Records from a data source
::::::::::

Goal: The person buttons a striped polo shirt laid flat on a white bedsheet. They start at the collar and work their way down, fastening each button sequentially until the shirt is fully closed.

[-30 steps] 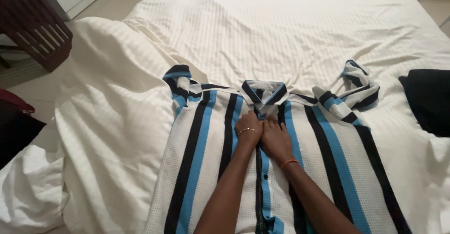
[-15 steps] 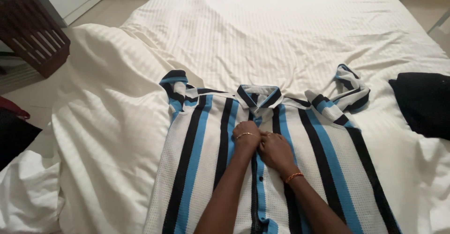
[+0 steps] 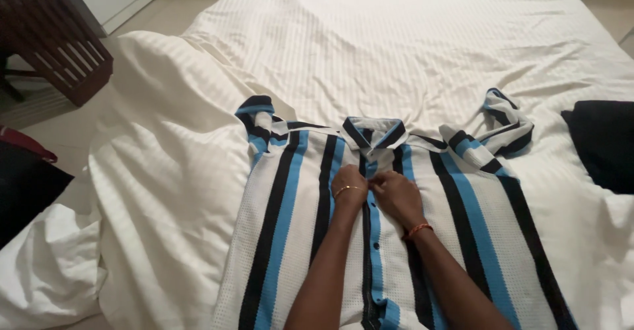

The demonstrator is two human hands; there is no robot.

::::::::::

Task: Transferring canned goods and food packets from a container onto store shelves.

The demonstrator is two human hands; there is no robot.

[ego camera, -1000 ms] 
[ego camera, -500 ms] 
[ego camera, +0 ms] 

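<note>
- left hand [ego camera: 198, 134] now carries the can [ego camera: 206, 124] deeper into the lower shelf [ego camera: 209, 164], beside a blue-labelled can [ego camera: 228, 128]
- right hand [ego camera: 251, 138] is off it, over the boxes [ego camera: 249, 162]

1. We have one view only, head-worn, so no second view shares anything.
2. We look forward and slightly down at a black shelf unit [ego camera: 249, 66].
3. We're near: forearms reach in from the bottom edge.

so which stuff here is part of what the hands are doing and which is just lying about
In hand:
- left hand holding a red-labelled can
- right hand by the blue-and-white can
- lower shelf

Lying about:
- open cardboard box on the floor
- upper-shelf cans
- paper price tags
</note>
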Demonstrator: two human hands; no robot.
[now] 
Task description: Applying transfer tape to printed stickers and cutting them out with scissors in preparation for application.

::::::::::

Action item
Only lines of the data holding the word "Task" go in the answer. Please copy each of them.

Answer below
Task: Transferring canned goods and food packets from a container onto store shelves.
Task description: Applying transfer tape to printed stickers and cutting them out with scissors in preparation for application.

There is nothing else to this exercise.